No matter where you live in Canada - north/south, east/west - you've experienced climate change impacts this summer, just like most people in the rest of the world.
We've had our share of severe weather events - heatwaves, drought, wildfires, and, for some, flash flooding. It's our new normal and we're becoming adept at "creeping normalcy," the ability to forget what the climate was like in the 60s, 70s, or 80s. Once you get the past out of your mind, what's happening today can seem much less alarming, even a bit mundane. Only it is alarming and there's nothing remotely mundane about it.
This week saw a report published in the journal of the US National Academy of Sciences that, however briefly, upped the ante. The paper introduced us to a new image of our planet, "Hothouse Earth." The researchers concluded that, even if we somehow were to meet our political target of confining man-made global warming to 2 degrees Celsius, natural processes may kick in causing much greater greenhouse gas emissions and heating.
We explore the risk that self-reinforcing feedbacks could push the Earth System toward a planetary threshold that, if crossed, could prevent stabilization of the climate at intermediate temperature rises and cause continued warming on a “Hothouse Earth” pathway even as human emissions are reduced. Crossing the threshold would lead to a much higher global average temperature than any interglacial in the past 1.2 million years and to sea levels significantly higher than at any time in the Holocene. We examine the evidence that such a threshold might exist and where it might be. If the threshold is crossed, the resulting trajectory would likely cause serious disruptions to ecosystems, society, and economies. Collective human action is required to steer the Earth System away from a potential threshold and stabilize it in a habitable interglacial-like state. Such action entails stewardship of the entire Earth System—biosphere, climate, and societies—and could include decarbonization of the global economy, enhancement of biosphere carbon sinks, behavioral changes, technological innovations, new governance arrangements, and transformed social values.

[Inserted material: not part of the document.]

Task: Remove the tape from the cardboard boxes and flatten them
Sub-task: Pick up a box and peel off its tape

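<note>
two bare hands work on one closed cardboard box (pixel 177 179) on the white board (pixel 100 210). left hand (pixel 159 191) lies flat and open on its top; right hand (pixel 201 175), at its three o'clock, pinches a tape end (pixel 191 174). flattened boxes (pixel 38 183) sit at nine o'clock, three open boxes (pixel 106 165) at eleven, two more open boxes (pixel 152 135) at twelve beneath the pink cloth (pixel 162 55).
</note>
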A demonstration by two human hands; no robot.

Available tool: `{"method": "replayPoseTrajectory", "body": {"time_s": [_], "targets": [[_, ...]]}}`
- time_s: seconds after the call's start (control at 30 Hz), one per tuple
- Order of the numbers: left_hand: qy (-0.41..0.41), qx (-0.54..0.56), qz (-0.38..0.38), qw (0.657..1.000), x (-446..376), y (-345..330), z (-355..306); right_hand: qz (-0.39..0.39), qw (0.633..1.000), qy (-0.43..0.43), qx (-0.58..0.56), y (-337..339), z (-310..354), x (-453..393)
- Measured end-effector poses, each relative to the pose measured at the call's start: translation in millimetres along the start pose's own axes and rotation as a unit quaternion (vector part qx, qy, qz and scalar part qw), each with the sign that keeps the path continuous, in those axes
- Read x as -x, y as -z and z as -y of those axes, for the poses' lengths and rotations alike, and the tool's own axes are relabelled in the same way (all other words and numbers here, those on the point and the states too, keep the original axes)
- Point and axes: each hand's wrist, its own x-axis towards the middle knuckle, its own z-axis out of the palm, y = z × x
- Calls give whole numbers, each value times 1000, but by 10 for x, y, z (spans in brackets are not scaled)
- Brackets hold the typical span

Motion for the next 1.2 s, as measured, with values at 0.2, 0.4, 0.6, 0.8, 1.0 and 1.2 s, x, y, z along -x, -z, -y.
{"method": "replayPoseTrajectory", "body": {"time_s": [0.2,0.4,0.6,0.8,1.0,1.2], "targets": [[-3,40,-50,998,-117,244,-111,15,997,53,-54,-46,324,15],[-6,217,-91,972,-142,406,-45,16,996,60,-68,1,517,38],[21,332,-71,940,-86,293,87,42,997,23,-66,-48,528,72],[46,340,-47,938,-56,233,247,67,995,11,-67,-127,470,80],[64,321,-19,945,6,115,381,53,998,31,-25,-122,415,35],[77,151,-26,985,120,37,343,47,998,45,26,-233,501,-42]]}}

The good news is in the second part of the introduction. If we want to, we can still stabilize the climate "in a habitable interglacial-like state." The operative word, of course, is "habitable."
The hitch (there's always a hitch) is in the prescription. That begins with "collective human action." We need revolutionary change on a scale never experienced in human history. A collective that takes control of the "entire Earth System" including the biosphere, the climate and human civilization itself. That extends to "behavioral changes," "new governance arrangements, and transformed social values."
Governance of the Westphalian model has to end. It has, after all, contributed to the very predicament in which we find ourselves today. It means an end to unrestrained free market capitalism that has already exceeded the Earth's resource carrying capacity by a factor of 1.7. Transformed social values seems to mean equity, the equitable distribution of burdens and benefits. Something akin, I suppose, to "steady state" theory.
To give you an idea of what this means, we would have to shrink the global economy by more than a third. That would bring the economy back within the finite limits of the planet's ecology. The "have" economies would have to yield some of their access to the Earth's finite resources to the "have not" nations. That would be part of the grand bargain for the overpopulated countries sharply curbing their numbers to a figure the world can actually support, now estimated at around two billion. Simultaneously we would all have to decarbonize, rapidly ending the fossil fuel era by what Hans Joachim Schellnhuber termed an "induced implosion."
Can we do this? Yes we can. The more critical question is would we do this? It does not seem, to me at least, to be within the bounds of human nature to embrace this degree of change. We may be the most sentient of Earth's creatures but understanding the risks and the solution is much easier than finding the universal altruism to support such change.
1 comment:
The "have" economies would have to yield some of their access to the Earth's finite resources to the "have not" nations.
Agreed. As their side of the bargain, the have not economies would have to tackle their exploding population growth.